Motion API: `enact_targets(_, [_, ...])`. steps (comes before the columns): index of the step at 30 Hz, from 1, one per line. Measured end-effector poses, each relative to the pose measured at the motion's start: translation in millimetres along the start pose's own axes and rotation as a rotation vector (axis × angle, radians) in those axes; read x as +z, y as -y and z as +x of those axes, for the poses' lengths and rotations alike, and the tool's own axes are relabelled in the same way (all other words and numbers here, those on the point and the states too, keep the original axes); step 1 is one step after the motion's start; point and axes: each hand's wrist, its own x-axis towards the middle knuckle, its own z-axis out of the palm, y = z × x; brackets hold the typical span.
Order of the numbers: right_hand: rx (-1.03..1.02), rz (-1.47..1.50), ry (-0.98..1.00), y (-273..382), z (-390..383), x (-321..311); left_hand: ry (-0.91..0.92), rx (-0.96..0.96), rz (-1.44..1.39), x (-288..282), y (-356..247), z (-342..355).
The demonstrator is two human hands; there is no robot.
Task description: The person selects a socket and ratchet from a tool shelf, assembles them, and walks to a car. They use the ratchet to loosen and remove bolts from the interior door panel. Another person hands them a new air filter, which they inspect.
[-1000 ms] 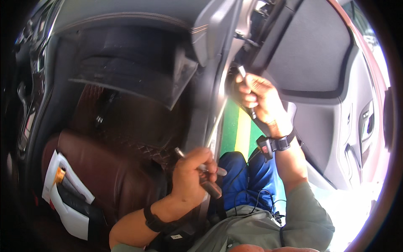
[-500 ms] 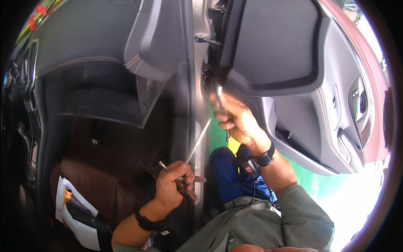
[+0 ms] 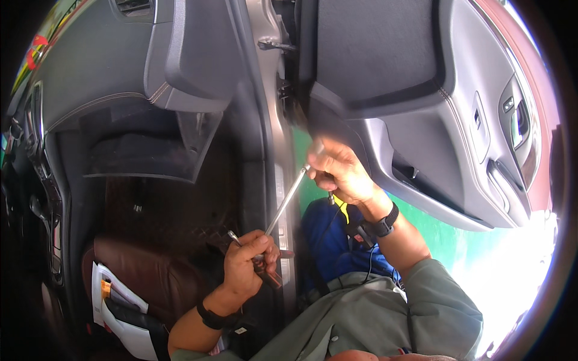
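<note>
My left hand point(image 3: 244, 265) is closed in a fist around several slim tools. A long silver metal rod point(image 3: 286, 201) slants up from it, toward my other hand. From the fist also stick out a short metal end point(image 3: 233, 236) and a reddish handle end point(image 3: 286, 254). Above the green floor, my right hand point(image 3: 342, 171) is closed on a metal bar tool point(image 3: 330, 198), whose lower end shows below the fingers. Its upper end is smeared by motion. The rod's tip meets or nearly meets the right fingers; I cannot tell whether they touch.
On the right, a car door point(image 3: 385, 54) stands open, with a storage pocket point(image 3: 415, 180). The door sill point(image 3: 283, 210) runs beside my hands. To the left are the dashboard point(image 3: 102, 60), an open glove box point(image 3: 144, 174), and a brown seat point(image 3: 150, 259) bearing papers point(image 3: 129, 331).
The right hand has moved slightly right and down, bringing its fingers to the tip of the silver rod. My left hand keeps its grip. The view has shifted a little.
</note>
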Motion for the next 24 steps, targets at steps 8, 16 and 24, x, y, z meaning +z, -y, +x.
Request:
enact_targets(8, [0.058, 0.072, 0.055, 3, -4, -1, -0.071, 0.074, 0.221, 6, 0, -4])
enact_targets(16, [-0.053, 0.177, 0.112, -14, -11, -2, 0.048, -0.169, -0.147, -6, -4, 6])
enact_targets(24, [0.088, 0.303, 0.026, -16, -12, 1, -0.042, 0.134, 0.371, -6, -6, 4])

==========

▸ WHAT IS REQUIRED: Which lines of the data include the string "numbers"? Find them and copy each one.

▸ ANSWER FOR THE TASK:
Motion API: `enact_targets(_, [_, ...])`. steps (comes before the columns): index of the step at 30 Hz, from 1, one per line. Measured end-effector poses, each relative to the pose measured at the motion's start: translation in millimetres along the start pose's own axes and rotation as a rotation vector (axis × angle, radians) in those axes; read x as +z, y as -y and z as +x of those axes, for the poses' lengths and rotations alike, and the tool's own axes are relabelled in the same way (all other words and numbers here, those on the point and the states too, keep the original axes); step 1 is one step after the motion's start; point and axes: each hand's wrist, its own x-axis towards the middle knuckle, its own z-axis out of the palm, y = z × x; brackets hold the typical span.
Order of the numbers: right_hand: rx (-1.03..1.02), rz (-1.47..1.50), ry (-0.98..1.00), y (-273..382), z (-390..383), x (-321..311); left_hand: ry (-0.91..0.92), rx (-0.96..0.96), rz (-1.44..1.39), x (-288..282), y (-356..247), z (-342..355).

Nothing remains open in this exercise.